At first glance, this might seem a little nutty, but it does make sense. The DM tosses a DC (Difficulty Class) onto various tasks at hand, to which the bonus or penalty will apply.

Not only does this clean up the character sheet, but it does simply a number of game mechanics nicely.

2) Difficulty Challenges

Difficulty Challenges (DC) are really a tidy fix to numerous things. Picking locks, jumping a fence, swimming the river, the DM only has to toss on a DC to the task at hand.

DC’s generally range from 10 – 30. This is over-simplifying the concept significantly, but as a DM and a player it feels almost as easy as it sounds.

3) Spell Slots

This is possibly one of my favorite strokes of genius in the 5E rules. We were grasping at a solution like this for years, were coming close, but 5E offered the answer.

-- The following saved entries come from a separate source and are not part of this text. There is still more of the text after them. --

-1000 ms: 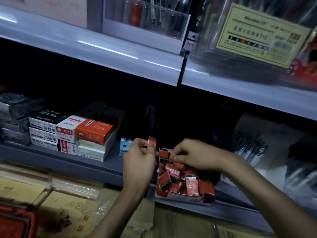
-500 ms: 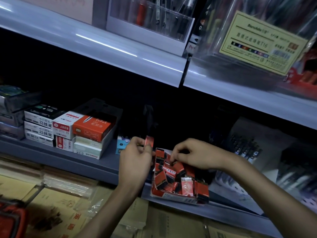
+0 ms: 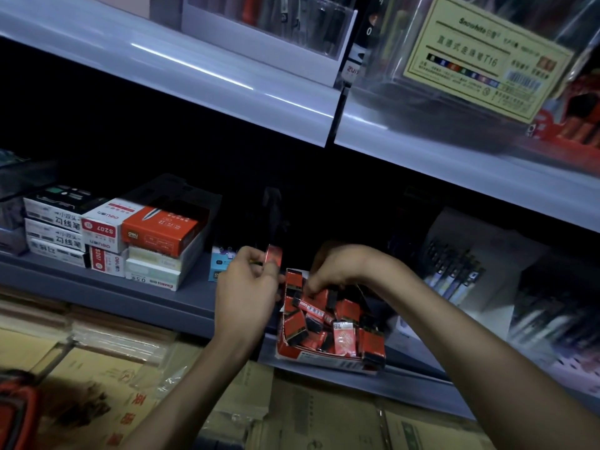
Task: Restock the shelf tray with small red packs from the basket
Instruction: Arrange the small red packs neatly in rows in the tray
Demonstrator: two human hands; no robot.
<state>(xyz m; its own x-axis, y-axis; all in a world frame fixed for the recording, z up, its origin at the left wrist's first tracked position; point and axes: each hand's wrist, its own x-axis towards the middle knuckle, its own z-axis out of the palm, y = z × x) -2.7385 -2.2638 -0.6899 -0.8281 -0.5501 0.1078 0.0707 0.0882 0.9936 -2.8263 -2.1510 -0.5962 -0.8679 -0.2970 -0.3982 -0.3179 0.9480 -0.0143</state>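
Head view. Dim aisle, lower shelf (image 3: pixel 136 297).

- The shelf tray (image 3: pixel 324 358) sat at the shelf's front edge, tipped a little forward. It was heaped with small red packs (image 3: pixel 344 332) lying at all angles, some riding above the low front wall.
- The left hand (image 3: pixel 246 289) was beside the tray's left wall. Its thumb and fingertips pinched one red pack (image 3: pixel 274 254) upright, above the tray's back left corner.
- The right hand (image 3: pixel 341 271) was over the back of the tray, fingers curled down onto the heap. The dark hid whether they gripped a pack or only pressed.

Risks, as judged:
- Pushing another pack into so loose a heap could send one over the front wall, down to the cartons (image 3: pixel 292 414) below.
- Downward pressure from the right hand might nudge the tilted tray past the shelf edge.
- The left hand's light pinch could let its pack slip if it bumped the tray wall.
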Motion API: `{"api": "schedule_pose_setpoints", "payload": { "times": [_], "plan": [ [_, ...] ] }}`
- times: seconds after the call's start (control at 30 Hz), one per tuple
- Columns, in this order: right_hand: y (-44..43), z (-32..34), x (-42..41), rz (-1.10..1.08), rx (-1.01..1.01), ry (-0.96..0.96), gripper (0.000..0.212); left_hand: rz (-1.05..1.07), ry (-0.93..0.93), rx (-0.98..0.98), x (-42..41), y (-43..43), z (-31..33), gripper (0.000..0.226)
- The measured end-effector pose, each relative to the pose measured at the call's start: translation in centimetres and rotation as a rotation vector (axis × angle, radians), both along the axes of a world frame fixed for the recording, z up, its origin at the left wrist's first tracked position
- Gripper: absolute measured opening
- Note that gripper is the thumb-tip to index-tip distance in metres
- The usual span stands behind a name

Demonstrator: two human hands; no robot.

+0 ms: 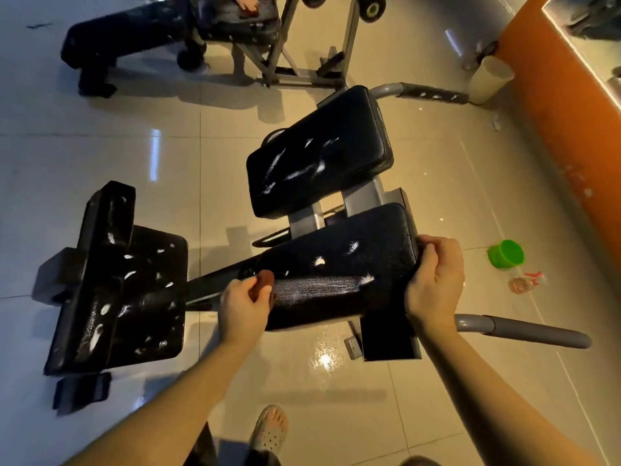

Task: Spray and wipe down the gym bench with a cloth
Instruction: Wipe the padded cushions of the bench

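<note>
From the head camera I count two hands, one cloth and one gym bench (336, 230) with two black pads and a black footplate (117, 290). All three are flecked with white foam. The left grip (242, 307) is clenched round a small reddish-brown cloth (263, 284), which it presses on the left end of the near pad (339, 274). A wiped streak runs along that pad's front edge. The right grip (433, 277) has its fingers curled over the near pad's right edge. The far pad (319, 153) is tilted and carries long foam smears. Two grey handles stick out, one past the far pad (389, 90) and one beside the right forearm (524, 331).

The floor (100, 146) is glossy pale tile, with a wet, glinting patch (326, 358) under the near pad. An orange wall (554, 105) runs down the right side. A second black bench (134, 31) stands at the top left. One foot in a grey clog (272, 428) is at the bottom edge.

On the floor to the right, one green cup (505, 255) stands open, and I cannot tell what is in it. One clear spray bottle (524, 282) lies just beside it. One pale cylindrical bin (490, 79) stands by the wall with its inside hidden.
</note>
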State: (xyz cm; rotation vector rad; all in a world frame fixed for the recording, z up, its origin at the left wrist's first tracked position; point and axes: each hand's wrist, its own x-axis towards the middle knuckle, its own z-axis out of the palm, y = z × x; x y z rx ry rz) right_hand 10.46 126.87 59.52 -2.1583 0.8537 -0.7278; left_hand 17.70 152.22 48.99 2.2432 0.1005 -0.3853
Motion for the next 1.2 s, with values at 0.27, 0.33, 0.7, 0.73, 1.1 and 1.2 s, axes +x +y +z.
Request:
{"api": "schedule_pose_setpoints", "payload": {
  "times": [0.27, 0.33, 0.7, 0.73, 1.1, 1.2],
  "plan": [
    [-1.4, 0.3, -0.2, 0.025, 0.012, 0.043, 0.028, -0.409, -0.174, -0.416, -2.9, -10.5, 9.8, 0.035],
    [-1.6, 0.2, -0.2, 0.033, 0.012, 0.033, 0.029, -0.531, -0.286, -0.412, -4.8, -8.3, 9.2, 0.035],
    [-1.7, -0.1, -0.1, 0.031, 0.027, 0.023, 0.032, -0.200, -0.261, -0.283, -0.3, -10.6, 7.5, 0.024],
    [-1.6, -0.1, -0.1, 0.033, 0.029, 0.027, 0.032, -0.289, -0.308, -0.350, -1.7, -11.9, 9.2, 0.024],
    [-2.3, -0.9, 0.0, 0.050, 0.040, -0.036, 0.029, -0.084, -0.150, -0.082, 0.7, -4.7, 2.4, 0.028],
    [-2.2, -0.7, -0.1, 0.059, 0.038, -0.017, 0.027, -0.173, -0.248, -0.247, 1.2, -11.8, 7.3, 0.027]
  ]
}}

In Dungeons and Dragons 5E, a wizard or cleric doesn’t memorize and hold spell in memory to cast them. They gain slots of power that they can tuck spells they know into. Instead of the spell being lost, the slot of power is expended – until the wizard can rest again.

For clerics, this is wonderful. It keeps the cleric from situations like a pile of Cure Light Wound spells, and being stuck with ONLY those spells.

It also makes a better logic in game terms. Memorizing 3 instances of magic missile seems a little silly if you think about it. But knowing the spell, and applying its’ use three times does make sense.

Wizards and clerics know and can pray for spells, they have a limited number of spells per level they can cast, they get to apply any spell to those slots as they see fit. Welcome to being useful casters and not HOPING you are equipping appropriate spells.

Well done 5E. well done.

Old School to new

A number of the ideas presented in 5E can be brought to your 1E or 2E game if desired, without switching systems. Spell slots being quite easy to apply, DC’s being only a slight challenge, and standardizing ability scores more difficult. At some point, you may need to just try 5E in full force. It is a very different game from the old days though. It isn’t “Like 1E”.

This article isn’t to suggest it’s better or worse, just different. The books or at least the FREE SRD are worth the read. These aren’t the only good points of the system for old Grognards to swipe and add to their table.

Have you adapted any 5E rules to your old school game?